Luce barba y pelo corto, otra historia de ayer y hoy: los melenudos seguimos sin sitio en el Ejército. Tampoco caben tatuajes excesivos ni piercings en horas de servicio. Otra cosa es cuando cae la noche y los acuartelados se liberan para caer en las pesadillas nocturnas de siempre: que el Ejército se ha modernizado, pero los colchones estrechos e incómodos son los de toda la vida. Y duelen. Como duelen los compañeros de ronquido desaforado. "Hubo un tiempo que mis superiores pensaban que me drogaba porque llegaba a formar con los ojos rojos, pero no era droga, era por un compañero que roncaba un montón y no me dejaba dormir".

Tampoco durmió el cronista, que asistió despierto al nuevo toque de corneta: la melodía es la misma, pero no suena igual la corneta soplada de ayer que el aparato de música conectado a megafonía de hoy. No ha cambiado la hora: muy temprana. A las siete todo el mundo está en pie, menos el sol, al que aún hay que esperar un rato. Da tiempo a que el personal forme en el patio y prepare otra tradición de ayer y hoy: el himno de España y el saludo a la bandera con el pecho inflado (de verdad, se les infla). Eso es a las ocho, antes de que empiece la paliza militar de cada día. Porque los militares trabajan. Y mucho. Productivos o no para la sociedad civil, no paran. Si lo dudan, sigan las fotos: son de ayer y tienen algo en común: soldados a la carrera. "En el Ejército todo se hace corriendo. Cuesta acostumbrarse, pero luego es fácil. Corres, obedeces y piensas, por ese orden", relata simpático un soldado andaluz que aparenta tener más músculos de los que figuran en los manuales de anatomía humana.

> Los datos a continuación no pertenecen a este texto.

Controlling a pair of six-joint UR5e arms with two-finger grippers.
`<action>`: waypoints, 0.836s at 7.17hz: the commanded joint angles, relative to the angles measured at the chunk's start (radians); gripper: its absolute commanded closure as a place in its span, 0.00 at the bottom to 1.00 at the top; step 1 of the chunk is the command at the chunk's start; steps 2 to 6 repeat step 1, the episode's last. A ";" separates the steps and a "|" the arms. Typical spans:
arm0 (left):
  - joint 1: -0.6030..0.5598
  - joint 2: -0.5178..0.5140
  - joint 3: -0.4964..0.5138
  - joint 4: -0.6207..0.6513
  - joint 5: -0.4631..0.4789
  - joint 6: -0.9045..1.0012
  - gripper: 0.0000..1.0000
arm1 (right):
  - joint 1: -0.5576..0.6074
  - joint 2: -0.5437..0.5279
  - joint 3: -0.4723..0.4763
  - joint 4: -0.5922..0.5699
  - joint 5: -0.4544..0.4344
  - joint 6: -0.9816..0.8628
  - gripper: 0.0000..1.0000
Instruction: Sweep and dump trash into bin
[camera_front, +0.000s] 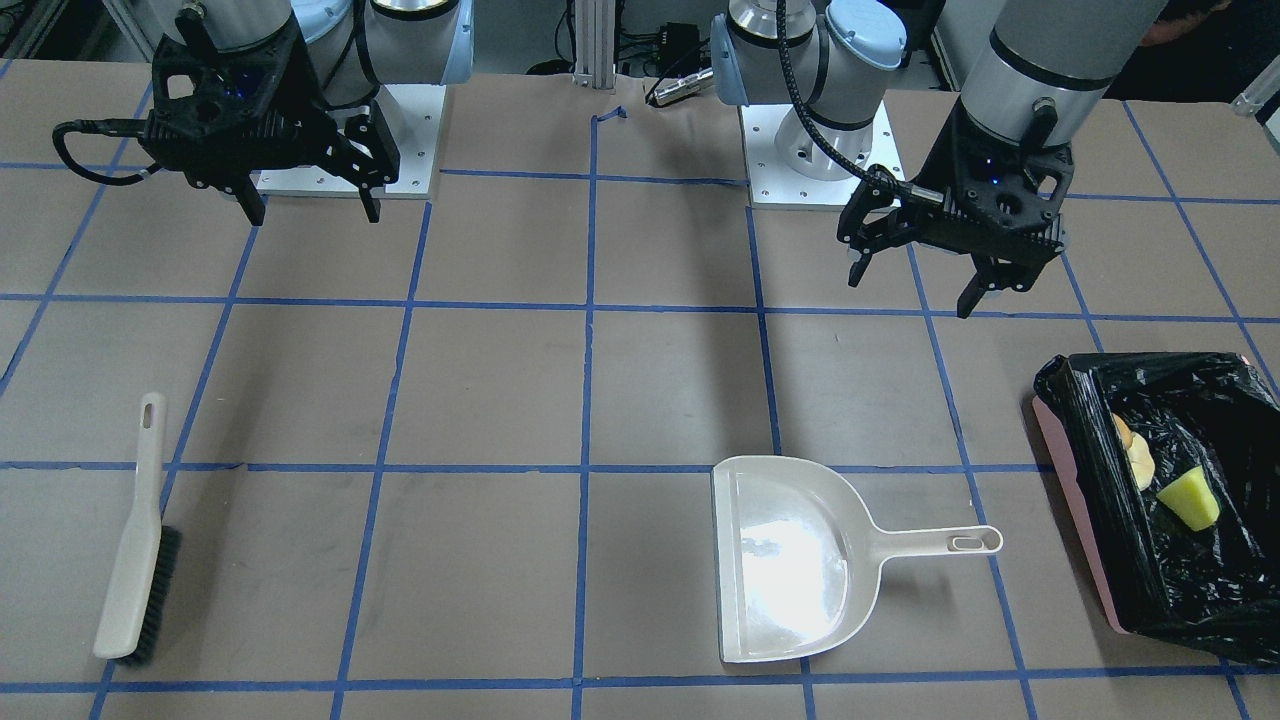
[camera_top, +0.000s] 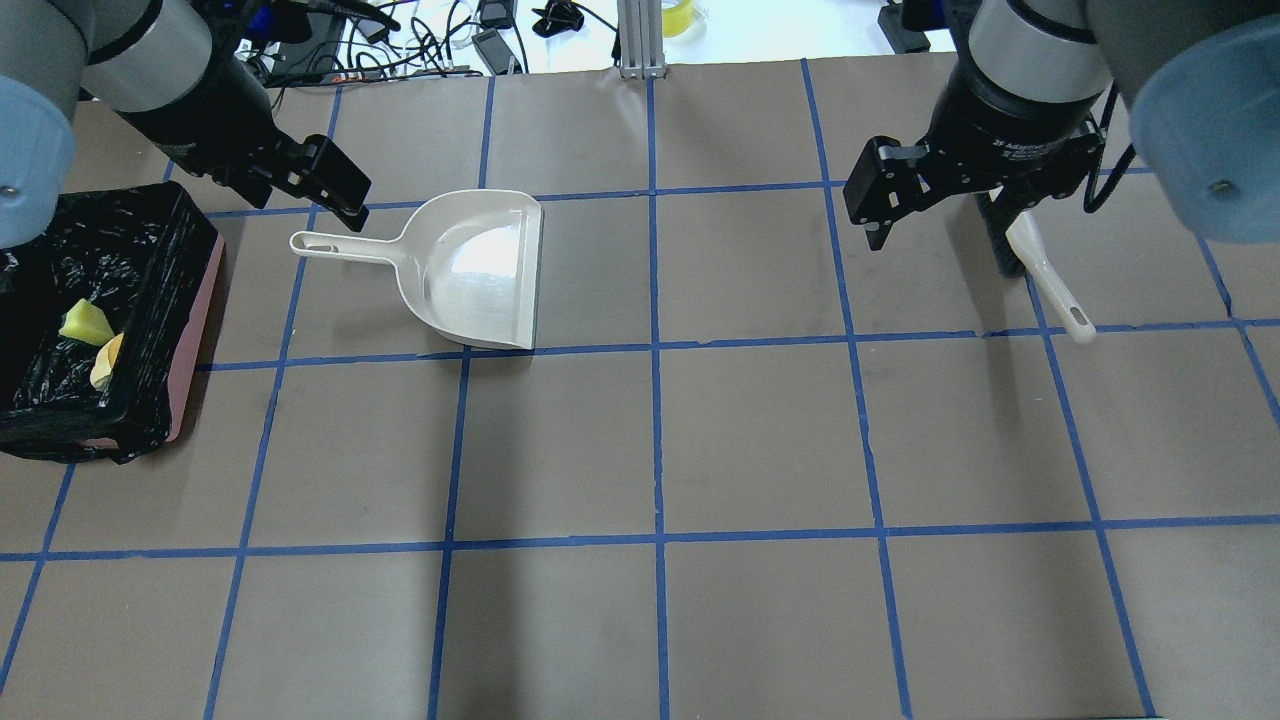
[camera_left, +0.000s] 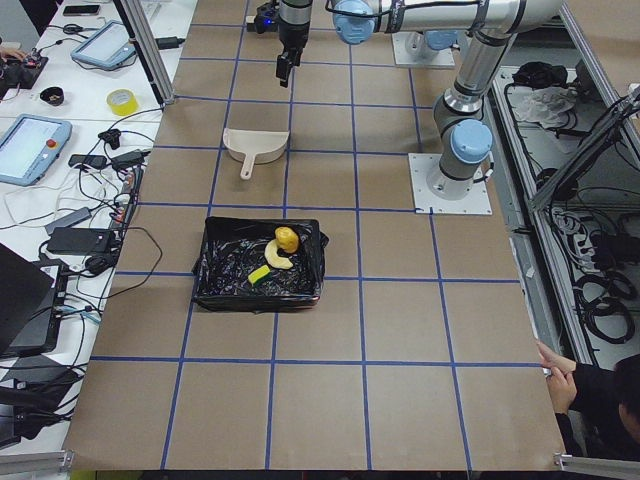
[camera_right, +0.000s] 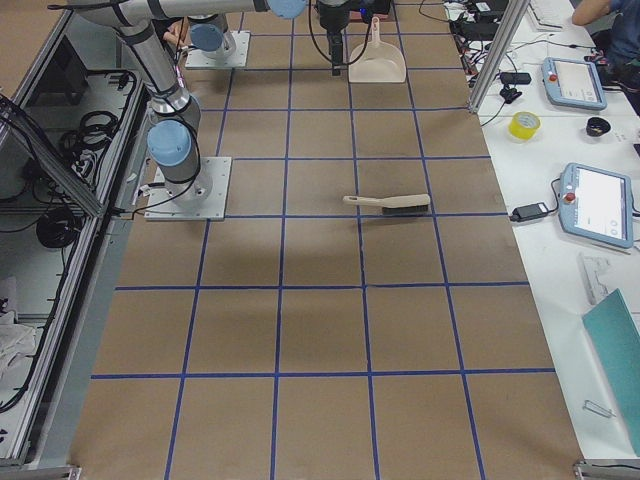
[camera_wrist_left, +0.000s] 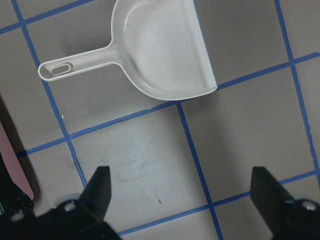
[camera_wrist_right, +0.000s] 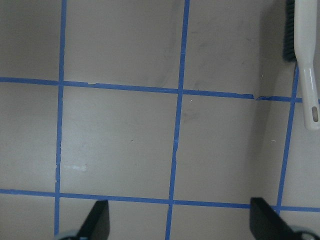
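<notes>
The bin (camera_front: 1078, 512) is pink-sided with a black bag and stands at the table's end on my left; it also shows in the overhead view (camera_top: 196, 330). Inside it lie the yellow-green wedge (camera_front: 1190, 500), the tan croissant (camera_front: 1141, 466) and the golden-brown lump (camera_left: 287, 238). My left gripper (camera_front: 912, 292) is open and empty. It hangs above the table, on the robot's side of the dustpan handle and the bin. My right gripper (camera_front: 313, 214) is open and empty, raised near its base.
An empty beige dustpan (camera_front: 790, 560) lies flat beside the bin, its handle toward the bin. A beige hand brush (camera_front: 135, 560) with black bristles lies on the table at my right. Blue tape lines grid the brown table.
</notes>
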 joint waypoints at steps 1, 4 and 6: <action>0.000 0.000 -0.001 -0.002 0.002 -0.015 0.01 | 0.000 -0.001 0.000 -0.001 0.000 -0.001 0.00; 0.000 0.000 -0.001 -0.002 0.002 -0.015 0.01 | 0.000 -0.001 0.000 -0.001 0.000 -0.001 0.00; 0.000 0.000 -0.001 -0.002 0.002 -0.015 0.01 | 0.000 -0.001 0.000 -0.001 0.000 -0.001 0.00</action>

Y no extraña que así sea. Porque infla el pecho para saludar al sol y a la bandera y no respira hasta las dos, cuando todos rompen filas. Por el camino deportes e instrucción. Carreras de fondo y barrigazos sobre suelo mojado. Disparos con fusiles de tres kilos y equipos de 30 entre cascos, chalecos y petates. Salto de obstáculos con un traje completo de soldado que recuerda más a los de las pelis americanas de moda que al chapuceo patrio de las sagas sesenteras de Alfredo Landa y Paco Martínez Soria. Ni Landa ni Soria ni su España cañí están ya en los cuarteles, en los que sí queda el humor de Gila. Cosas de la crisis, que también se nota en los cuarteles: en el runrún sobre reducción de tropas que circula entre los soldados y en el día a día de un Ejército de balas contadas. "Va a llegar un día que dispararemos y tendremos que ir a buscar las balas para cargarlas de nuevo", bromea un soldado en la treintena, que ha visto en los últimos meses como las marchas a pie se multiplican. "Ahorramos transporte. Nos meten unas palizas a caminar de miedo".

No lo niega el jefe de la base, que dispara sin dudar: "Los recortes han llegado a la munición. Ahora tiramos menos". Pero tiran. Y con tino. Que la tropa profesional tiene años de entrenamiento sistemático a la espalda. "Tenemos soldados muy buenos", ensalza el teniente coronel Matas, jefe del batallón Filipinas que, acompañado por el capitán Frau y el sargento Carpio, abre marcha por un recorrido en el que mandan las balas en la diana. "Ni Rambo y el McGyver se libraban de nosotros", dice otro soldado con cara pintada de verde. Será que son de los buenos. Que los malvados siempre fallan. Al menos en las películas, que hoy se parecen más que nunca a un Ejército que no es el que era. Quizá por ello el 80% de los militares de Palma renuevan contrato. Y casi todos los que son sueñan con viajar a Afganistán a seguir los pasos de los 41 compañeros que ya están allí. "Es lo máximo. Servir a tu país haciendo lo tuyo y cobrando, hoy que es tan difícil trabajar. Nos preparamos para ello", afirma el alférez Adarve, militar y enfermero que sabe lo que salta a la vista: el Ejército no es lo que era: es mejor.